O requerimento, de autoria do deputado federal Alfredo Gaspar (União Brasil-AL), relator da comissão, foi aprovado por 26 votos a favor e nenhum contra, durante a quarta reunião da CPMI.
Entre os investigados estão o lobista Antônio Carlos Camilo Antunes, conhecido como “Careca do INSS”, o ex-presidente do INSS Alessandro Stefanutto, exonerado no dia da operação, e o ex-procurador-geral do instituto, Virgílio de Oliveira Filho.
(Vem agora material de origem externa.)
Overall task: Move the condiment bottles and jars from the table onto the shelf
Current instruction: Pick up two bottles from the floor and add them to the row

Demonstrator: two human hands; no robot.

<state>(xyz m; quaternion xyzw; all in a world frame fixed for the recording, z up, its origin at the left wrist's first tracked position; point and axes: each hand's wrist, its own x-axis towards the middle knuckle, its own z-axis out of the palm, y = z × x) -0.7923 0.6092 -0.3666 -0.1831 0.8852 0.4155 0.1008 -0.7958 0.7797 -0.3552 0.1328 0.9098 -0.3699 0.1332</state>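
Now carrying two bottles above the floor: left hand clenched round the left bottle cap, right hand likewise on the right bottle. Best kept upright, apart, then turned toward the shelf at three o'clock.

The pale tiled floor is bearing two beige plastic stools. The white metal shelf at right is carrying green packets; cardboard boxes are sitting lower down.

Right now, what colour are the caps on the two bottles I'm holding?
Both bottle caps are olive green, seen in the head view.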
Também figuram na lista ex-diretores, advogados e outros nomes ligados ao suposto esquema.
Gaspar justificou o pedido destacando que, apesar dos indícios de crime que afetaram milhões de beneficiários, nenhum investigado está preso.
Agora, caberá ao ministro do STF, André Mendonça analisar o pedido e decidir sobre a concessão das prisões preventivas.